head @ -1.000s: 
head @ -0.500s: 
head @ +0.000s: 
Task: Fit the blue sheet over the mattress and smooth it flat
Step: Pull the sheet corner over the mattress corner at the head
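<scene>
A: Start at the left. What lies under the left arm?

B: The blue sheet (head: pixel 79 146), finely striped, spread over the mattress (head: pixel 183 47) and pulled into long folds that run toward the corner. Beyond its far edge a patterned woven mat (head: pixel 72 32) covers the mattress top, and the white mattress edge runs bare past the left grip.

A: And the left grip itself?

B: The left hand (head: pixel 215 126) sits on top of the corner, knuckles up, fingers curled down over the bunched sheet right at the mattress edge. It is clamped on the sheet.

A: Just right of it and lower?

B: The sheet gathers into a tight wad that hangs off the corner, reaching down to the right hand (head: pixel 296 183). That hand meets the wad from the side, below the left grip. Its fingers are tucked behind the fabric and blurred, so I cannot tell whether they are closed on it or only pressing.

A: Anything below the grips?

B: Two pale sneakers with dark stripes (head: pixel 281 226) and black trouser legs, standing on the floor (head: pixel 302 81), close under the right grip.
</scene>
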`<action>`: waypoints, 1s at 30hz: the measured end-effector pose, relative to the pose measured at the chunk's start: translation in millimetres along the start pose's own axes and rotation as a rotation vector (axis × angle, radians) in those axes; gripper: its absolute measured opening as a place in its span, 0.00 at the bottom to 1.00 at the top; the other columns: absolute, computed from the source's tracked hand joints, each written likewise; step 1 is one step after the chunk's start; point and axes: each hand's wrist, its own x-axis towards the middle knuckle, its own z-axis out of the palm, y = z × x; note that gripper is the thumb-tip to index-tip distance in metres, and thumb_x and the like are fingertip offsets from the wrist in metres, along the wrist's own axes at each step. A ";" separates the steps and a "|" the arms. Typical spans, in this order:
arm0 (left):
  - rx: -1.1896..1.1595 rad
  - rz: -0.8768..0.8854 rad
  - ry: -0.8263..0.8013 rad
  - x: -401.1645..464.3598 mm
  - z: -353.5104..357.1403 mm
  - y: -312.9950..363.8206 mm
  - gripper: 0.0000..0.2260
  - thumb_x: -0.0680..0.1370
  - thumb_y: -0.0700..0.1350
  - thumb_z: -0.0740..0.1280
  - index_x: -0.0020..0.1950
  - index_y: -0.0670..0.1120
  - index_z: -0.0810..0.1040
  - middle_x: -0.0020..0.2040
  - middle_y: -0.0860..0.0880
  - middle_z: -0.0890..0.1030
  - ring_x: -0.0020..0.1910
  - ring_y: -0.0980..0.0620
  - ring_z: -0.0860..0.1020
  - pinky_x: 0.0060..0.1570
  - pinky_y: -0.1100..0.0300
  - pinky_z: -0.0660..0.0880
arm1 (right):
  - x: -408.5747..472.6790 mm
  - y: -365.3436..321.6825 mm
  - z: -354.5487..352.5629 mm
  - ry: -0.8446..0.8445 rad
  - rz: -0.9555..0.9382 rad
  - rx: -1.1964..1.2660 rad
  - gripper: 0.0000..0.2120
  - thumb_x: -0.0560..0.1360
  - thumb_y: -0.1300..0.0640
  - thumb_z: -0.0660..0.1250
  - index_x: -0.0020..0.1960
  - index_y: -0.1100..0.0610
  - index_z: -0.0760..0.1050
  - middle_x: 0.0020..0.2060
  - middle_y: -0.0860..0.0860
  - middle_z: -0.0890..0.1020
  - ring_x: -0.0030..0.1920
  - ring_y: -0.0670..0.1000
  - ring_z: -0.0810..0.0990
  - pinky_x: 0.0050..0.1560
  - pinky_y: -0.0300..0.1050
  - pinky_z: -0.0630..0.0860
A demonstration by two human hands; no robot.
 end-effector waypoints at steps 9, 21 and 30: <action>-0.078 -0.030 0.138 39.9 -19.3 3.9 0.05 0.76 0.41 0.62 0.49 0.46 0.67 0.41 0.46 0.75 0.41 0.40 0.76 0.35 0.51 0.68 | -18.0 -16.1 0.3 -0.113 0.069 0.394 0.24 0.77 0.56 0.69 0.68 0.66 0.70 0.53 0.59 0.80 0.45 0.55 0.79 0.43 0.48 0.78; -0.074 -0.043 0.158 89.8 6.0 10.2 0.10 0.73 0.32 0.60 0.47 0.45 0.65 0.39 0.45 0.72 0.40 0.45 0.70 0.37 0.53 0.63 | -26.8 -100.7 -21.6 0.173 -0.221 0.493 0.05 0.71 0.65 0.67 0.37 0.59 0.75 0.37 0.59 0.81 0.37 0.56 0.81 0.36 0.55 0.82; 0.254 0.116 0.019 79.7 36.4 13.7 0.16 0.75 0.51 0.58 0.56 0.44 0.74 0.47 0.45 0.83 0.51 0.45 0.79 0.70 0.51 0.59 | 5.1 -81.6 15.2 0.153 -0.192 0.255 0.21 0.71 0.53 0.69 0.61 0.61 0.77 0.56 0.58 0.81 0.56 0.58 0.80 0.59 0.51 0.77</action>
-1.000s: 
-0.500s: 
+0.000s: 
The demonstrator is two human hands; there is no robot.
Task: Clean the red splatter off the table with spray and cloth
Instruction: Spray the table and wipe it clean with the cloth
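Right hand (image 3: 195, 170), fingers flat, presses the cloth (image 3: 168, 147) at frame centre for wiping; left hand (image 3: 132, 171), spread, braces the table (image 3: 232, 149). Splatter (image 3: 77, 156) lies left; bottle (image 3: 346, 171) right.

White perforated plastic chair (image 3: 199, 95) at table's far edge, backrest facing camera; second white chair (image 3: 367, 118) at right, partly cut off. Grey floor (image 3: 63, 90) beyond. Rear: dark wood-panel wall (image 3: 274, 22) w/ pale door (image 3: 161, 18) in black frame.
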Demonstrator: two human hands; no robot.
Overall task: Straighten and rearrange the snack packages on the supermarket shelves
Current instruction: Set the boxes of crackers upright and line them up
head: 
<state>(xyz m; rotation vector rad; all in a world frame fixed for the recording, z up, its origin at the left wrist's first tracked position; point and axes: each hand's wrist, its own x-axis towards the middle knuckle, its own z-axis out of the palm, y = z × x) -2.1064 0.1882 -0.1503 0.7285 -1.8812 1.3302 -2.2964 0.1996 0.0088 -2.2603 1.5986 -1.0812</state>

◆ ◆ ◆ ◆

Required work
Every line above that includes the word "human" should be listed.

Exercise output
A demonstration by two human hands; no robot.
The demonstrator is two human hands; there is no robot.
Demonstrator: two human hands; no robot.

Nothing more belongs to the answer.